● Task requirements
The lines needed are those below that contain the word "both"; copy each one.

● Data excerpt
----------
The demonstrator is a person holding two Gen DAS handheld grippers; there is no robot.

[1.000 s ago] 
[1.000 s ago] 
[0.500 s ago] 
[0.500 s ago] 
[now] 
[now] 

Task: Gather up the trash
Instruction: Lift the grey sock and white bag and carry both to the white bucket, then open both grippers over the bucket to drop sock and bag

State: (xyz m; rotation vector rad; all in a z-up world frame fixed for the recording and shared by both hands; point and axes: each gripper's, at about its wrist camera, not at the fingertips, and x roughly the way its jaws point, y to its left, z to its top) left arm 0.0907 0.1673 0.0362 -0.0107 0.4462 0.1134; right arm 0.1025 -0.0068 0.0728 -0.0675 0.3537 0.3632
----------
● Response area
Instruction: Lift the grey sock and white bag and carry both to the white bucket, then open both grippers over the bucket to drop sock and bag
State: (xyz m; rotation vector rad; all in a z-up world frame fixed for the recording and shared by both hands; point and axes: each gripper's, at about its wrist camera, not at the fingertips, and x roughly the way its jaws point, y to its left, z to its top) left arm 0.0907 0.1673 0.0362 -0.0107 0.4462 0.1134; right arm 0.1025 -0.0068 0.0728 -0.0675 0.3537 0.3632

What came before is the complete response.